Samza’s checkpointing implementation changed between Samza 0.7.0 and 0.8.0. If you are running a Samza job with 0.7.0, and upgrade to 0.8.0, your job’s checkpoint offsets will be lost, and the job will start (by default) with the most recent message in its input streams. If this is undesirable, and a job needs to pick up where it left off, the following steps must be taken:

  1. Shutdown your job.
  2. Run the CheckpointMigrationTool.
  3. Start your job.

The CheckpointMigrationTool is responsible for migrating your checkpoint topic from the 0.7.0 style format to the 0.8.0 style format. This tool works only against Kafka, so you must be storing your checkpoints in Kafka with the KafkaCheckpointManager.

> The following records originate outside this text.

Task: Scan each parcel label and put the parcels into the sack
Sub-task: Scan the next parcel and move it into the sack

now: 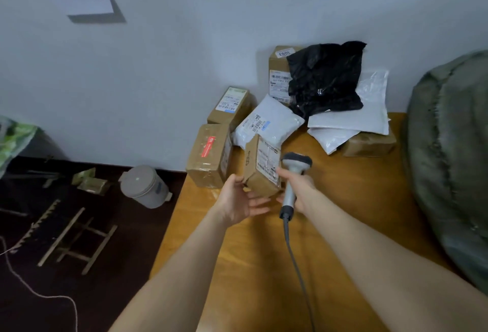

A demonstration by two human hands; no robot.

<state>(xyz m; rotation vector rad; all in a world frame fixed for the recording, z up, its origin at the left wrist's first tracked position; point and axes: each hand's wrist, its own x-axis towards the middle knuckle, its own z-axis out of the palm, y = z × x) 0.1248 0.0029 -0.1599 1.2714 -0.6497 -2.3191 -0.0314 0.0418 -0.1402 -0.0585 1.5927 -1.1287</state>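
Seemingly the left hand [241, 199] only cradles the box [260, 173], grip released; right hand [299, 189] clenches the scanner [295, 165]; box could slip.

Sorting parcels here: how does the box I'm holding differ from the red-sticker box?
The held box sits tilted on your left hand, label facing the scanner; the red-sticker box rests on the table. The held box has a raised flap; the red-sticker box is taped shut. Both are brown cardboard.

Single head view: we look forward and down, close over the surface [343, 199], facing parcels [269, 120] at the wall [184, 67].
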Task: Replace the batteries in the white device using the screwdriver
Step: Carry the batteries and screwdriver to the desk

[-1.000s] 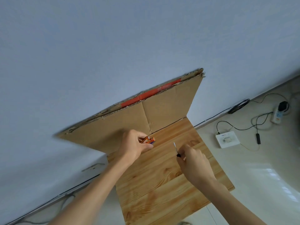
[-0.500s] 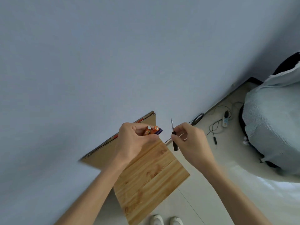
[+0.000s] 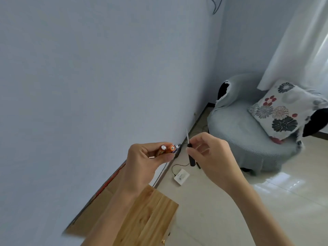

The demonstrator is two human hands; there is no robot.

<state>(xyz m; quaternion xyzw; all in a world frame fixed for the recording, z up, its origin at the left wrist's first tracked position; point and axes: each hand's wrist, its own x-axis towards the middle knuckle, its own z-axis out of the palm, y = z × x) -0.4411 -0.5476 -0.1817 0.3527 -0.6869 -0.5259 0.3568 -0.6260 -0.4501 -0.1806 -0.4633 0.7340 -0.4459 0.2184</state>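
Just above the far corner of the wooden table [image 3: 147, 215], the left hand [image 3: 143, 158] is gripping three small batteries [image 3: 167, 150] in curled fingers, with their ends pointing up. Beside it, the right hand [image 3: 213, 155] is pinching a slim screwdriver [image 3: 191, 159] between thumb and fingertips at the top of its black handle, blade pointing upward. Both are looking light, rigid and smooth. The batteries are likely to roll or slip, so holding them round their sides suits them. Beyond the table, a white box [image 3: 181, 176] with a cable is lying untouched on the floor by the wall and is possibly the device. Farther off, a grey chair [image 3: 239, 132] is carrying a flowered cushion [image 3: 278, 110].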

Running CheckpointMigrationTool

Checkout Samza 0.8.0:

git clone http://git-wip-us.apache.org/repos/asf/samza.git
cd samza
git fetch origin 0.8.0
git checkout 0.8.0

Run the checkpoint migration task:

./gradlew samza-shell:checkpointMigrationTool -PconfigPath=file:///path/to/job/config.properties

The configPath property should be pointed at the .properties file for the job you wish to migrate. The tool will use the job’s properties file to connect to the Kafka cluster, and migrate the checkpointed offsets to the 0.8.0 format. Once the tool is complete, the job should be restarted so that it can pick up the migrated offsets.

NOTE: The checkpointMigrationTool task must be run from a machine that can connect to the Kafka cluster.